Torresani, a speedy point guard, joins alongside fellow European recruit Nikola Skoric, marking a major strategic departure from SDSU’s historical California-centered recruiting pipeline.

Exploding Payrolls and NCAA Transfer Portal Shake College Hoops

Some 20 to 25 men’s basketball programs nationwide will enter the 2026-27 season with payrolls north of $20 million — a near 35% surge from last year. According to basketball analytics expert Evan Miyakawa, spending on transfers is skyrocketing, with power conference general managers estimating $1.5 to $3 million-plus salaries even for borderline starters.

The result is a widening talent chasm: transfers “bleed” upward from mid-major to power conferences, raising the average transfer rating from 60.3 at mid-majors to 75.9 at power schools. The Aztecs absorb below-average players in return, forcing them to scout diligently for hidden gems.

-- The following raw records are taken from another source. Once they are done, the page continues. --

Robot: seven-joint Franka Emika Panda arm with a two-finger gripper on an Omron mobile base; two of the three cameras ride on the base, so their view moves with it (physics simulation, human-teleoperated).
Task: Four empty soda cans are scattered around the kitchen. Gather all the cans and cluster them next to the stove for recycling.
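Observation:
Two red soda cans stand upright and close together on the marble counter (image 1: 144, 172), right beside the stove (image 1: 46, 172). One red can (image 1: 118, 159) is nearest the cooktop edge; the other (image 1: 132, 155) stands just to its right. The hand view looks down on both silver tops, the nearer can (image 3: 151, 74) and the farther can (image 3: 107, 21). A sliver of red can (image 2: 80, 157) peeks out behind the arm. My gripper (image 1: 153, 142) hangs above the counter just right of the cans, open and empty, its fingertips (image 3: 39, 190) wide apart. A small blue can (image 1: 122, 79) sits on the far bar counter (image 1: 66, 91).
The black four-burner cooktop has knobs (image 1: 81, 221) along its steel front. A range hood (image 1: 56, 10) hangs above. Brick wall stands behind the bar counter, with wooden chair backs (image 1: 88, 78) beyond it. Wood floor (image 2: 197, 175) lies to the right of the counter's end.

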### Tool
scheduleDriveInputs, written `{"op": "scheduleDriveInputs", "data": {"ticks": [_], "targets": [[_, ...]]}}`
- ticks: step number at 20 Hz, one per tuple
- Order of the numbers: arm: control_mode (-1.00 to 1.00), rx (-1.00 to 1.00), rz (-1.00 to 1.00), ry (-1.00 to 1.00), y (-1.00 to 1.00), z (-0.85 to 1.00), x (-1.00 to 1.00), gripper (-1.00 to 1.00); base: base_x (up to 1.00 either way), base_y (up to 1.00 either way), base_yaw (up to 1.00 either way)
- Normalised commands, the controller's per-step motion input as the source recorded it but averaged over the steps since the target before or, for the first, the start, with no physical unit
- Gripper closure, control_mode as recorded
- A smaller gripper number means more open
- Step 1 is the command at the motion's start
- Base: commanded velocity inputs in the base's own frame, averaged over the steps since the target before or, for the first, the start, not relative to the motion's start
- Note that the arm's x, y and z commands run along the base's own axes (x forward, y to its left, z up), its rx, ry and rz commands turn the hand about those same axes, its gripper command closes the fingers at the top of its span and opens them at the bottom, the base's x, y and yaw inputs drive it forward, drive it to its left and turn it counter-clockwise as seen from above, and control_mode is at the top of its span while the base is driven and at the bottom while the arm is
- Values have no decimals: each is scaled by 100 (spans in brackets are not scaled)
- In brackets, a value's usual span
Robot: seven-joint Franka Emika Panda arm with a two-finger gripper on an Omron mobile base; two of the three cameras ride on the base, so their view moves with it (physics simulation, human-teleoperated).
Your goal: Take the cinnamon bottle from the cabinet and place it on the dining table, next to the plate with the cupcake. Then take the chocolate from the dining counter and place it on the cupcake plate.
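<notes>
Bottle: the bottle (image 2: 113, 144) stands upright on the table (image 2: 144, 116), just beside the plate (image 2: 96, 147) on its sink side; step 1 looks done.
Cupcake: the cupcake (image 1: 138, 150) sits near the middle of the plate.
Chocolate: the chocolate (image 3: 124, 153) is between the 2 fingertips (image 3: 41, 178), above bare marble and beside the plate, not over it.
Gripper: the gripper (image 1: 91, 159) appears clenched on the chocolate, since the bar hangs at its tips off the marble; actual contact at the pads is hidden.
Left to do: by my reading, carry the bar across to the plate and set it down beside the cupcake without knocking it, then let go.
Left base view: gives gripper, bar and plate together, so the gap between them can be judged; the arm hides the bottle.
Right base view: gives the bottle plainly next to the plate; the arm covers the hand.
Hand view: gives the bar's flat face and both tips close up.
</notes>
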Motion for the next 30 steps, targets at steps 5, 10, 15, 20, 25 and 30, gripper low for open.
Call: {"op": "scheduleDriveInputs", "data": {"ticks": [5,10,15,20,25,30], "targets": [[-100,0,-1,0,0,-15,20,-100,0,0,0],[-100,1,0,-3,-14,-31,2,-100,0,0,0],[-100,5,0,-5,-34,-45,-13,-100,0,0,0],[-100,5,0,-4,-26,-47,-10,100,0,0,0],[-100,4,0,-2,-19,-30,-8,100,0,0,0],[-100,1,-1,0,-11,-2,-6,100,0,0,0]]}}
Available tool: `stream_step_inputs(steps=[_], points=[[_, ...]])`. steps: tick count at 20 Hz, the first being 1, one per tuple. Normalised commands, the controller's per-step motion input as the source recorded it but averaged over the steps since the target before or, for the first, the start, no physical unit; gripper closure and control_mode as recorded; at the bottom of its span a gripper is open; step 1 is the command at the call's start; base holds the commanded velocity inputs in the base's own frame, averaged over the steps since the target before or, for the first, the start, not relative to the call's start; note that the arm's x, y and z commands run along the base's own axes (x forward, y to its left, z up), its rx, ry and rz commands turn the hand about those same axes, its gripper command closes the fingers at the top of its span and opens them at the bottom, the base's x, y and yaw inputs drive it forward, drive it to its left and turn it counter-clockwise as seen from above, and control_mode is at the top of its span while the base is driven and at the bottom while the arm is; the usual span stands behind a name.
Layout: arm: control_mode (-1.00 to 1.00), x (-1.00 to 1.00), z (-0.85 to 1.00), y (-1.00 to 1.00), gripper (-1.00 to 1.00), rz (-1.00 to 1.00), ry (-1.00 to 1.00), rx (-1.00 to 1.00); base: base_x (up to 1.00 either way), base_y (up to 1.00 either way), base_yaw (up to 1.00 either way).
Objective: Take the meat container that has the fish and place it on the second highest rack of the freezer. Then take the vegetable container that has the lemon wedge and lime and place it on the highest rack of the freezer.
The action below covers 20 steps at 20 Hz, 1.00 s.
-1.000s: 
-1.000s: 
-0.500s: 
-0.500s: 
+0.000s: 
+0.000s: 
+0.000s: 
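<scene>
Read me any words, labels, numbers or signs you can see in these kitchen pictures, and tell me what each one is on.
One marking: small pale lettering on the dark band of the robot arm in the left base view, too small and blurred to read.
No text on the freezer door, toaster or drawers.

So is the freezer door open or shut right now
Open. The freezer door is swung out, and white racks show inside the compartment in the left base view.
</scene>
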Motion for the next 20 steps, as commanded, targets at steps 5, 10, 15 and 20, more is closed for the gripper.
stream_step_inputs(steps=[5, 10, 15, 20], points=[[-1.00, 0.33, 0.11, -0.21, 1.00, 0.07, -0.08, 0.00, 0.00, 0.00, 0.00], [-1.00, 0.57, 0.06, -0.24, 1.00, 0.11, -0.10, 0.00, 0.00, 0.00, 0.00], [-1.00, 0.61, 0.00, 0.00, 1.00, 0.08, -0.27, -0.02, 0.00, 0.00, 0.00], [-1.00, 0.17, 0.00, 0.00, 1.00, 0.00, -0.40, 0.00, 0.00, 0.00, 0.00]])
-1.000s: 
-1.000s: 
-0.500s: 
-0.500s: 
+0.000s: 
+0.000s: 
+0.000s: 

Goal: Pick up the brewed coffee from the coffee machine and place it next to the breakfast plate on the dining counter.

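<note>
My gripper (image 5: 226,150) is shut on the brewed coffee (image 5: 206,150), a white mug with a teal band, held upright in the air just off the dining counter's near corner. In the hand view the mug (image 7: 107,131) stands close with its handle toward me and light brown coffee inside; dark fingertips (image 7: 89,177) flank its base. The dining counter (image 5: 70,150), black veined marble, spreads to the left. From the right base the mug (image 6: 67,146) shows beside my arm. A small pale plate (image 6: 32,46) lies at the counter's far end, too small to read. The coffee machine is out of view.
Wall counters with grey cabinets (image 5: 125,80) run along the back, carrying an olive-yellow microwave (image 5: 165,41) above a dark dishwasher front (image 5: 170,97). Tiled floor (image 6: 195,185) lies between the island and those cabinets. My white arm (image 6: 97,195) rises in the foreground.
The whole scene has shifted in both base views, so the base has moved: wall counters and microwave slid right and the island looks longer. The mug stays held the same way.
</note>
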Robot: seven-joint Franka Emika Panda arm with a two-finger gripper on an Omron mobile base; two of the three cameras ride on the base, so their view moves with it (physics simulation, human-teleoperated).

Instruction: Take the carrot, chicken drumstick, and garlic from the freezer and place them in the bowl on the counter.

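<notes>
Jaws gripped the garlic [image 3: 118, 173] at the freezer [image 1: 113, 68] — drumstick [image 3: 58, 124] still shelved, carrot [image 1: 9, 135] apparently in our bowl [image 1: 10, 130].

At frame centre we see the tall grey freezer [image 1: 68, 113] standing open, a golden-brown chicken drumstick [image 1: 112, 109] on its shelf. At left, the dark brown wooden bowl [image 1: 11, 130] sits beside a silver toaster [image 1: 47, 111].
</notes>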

High Hopes Despite Massive Roster Overhaul

For next season, SDSU retains just four players from the previous team and faces the challenge of molding chemistry amid extensive roster turnover. The nonconference schedule includes multiple power conference foes, promising a grind that will test the Aztecs’ resilience.

Time will tell,” Dutcher said. “You think you have a good team on paper, but until you get them all here and on the same page, you don’t really know.”

With the NCAA basketball landscape reshaped by exploding NIL payouts and rich media deals, mid-major programs like San Diego State are forced to rethink everything — doing more with less or risk falling behind in what some call a new college hoops arms race.

San Diego State’s evolving recruitment strategy will be one to watch this fall, as they strive to remain competitive amid soaring basketball payrolls and relentless talent poaching by the nation’s richest programs.